In the training video https://community.jmp.com/t5/Mastering-JMP/Analyzing-Reliability-for-Repairable-Systems/ta-p/483465 when the analysis is performed, no information about the duration of maintenance work is provided. For example a single fix may have been done on day 3 and the next one on day 10. However this fix may have taken 2, hours, 10 hours, 2 days and etc. My understanding is that the time stamp (in his example days) refer to the hours of operation (service hours). If my understanding is true, then this analysis may be misleading. Am I missing something here?

Also, can one use reliability growth platform for corrective maintenance scheduling/forecasting?

 

Thanks,

1 REPLY 1
peng_liu
Staff

Re: Reliability Growth Analysis

For the first part, you concern is a good point. The software can be used in a way to address your concern.

The underlying model builds a model based on time to event, and assumes the event duration is zero, or at least negligible while calculating time to the next event.

If your data has the situation that you described, you need to understand your options.

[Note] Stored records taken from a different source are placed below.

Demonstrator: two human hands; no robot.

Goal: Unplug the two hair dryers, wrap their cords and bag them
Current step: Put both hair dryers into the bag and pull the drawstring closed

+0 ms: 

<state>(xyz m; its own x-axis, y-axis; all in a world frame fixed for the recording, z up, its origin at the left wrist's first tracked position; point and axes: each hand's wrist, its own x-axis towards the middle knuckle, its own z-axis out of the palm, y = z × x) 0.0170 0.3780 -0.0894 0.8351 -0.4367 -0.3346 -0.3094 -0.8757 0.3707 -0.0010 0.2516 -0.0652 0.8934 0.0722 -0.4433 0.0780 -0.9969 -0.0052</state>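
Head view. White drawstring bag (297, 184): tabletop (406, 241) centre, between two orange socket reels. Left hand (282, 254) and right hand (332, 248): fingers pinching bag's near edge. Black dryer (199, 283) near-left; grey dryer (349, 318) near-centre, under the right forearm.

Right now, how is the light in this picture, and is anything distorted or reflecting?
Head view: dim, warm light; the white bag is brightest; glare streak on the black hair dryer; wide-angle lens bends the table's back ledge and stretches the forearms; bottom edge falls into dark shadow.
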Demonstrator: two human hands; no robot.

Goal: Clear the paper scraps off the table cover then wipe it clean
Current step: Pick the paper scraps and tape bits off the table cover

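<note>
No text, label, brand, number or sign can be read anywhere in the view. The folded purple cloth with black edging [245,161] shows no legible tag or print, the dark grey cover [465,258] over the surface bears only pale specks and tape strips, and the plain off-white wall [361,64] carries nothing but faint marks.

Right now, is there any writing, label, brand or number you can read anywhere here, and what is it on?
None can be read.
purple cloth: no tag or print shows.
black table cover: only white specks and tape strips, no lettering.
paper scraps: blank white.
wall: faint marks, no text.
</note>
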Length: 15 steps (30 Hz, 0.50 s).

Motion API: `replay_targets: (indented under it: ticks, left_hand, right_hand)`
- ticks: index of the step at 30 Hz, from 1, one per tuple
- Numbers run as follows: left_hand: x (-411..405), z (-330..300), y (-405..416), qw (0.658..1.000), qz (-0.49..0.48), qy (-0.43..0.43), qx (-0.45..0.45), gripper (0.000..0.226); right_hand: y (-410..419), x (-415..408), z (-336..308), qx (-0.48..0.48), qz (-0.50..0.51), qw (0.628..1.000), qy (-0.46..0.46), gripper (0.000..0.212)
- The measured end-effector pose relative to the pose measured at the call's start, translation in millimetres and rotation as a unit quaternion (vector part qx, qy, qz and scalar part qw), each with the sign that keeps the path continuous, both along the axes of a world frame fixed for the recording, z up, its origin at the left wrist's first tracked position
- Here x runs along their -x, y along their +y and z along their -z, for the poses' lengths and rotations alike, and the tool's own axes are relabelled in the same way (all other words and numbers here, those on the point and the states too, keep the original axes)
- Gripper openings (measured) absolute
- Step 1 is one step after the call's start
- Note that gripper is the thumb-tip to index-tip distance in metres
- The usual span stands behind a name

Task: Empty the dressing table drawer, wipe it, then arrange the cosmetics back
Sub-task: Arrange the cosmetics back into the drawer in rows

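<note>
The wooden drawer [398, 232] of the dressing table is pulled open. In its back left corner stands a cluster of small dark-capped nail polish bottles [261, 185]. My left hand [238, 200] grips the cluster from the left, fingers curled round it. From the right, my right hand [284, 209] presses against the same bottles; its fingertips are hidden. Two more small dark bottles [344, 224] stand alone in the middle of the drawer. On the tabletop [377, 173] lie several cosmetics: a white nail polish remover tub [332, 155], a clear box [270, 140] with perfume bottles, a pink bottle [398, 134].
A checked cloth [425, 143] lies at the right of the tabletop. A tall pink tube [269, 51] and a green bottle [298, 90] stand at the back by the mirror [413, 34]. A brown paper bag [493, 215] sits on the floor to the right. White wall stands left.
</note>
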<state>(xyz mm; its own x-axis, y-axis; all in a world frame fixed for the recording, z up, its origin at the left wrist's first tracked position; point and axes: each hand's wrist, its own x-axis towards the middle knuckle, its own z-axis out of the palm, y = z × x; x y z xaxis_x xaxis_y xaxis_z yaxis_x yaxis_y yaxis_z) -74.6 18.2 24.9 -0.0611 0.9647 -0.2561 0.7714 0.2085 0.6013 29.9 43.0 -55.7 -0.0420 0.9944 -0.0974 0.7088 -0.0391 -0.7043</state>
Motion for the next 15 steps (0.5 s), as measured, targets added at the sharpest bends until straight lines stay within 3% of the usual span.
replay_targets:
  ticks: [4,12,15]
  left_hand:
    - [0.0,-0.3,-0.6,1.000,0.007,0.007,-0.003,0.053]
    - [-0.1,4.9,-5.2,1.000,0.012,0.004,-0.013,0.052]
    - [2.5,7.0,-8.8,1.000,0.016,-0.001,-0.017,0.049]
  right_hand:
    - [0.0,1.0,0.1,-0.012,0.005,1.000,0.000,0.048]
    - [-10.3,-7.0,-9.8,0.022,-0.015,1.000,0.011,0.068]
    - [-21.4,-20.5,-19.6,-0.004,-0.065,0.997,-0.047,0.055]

The platform supports two formats: time-to-event format, and date format.

If you carefully calculate operation time, and remove maintenance duration, then use time-to-event format to analyze.

If you ignore maintenance duration, and use date timestamps directly to avoid detailed data cleaning work. That should be fine if maintenance duration is relatively short and infrequent during operation. Otherwise, you should use the previous approach.

 

For the second part. I don't understand the question. But the model itself does not make assumption on the type of maintenance. If the maintenance type is corrective (i.e. replace with new), then it is likely the beta of the fitted model is close to one.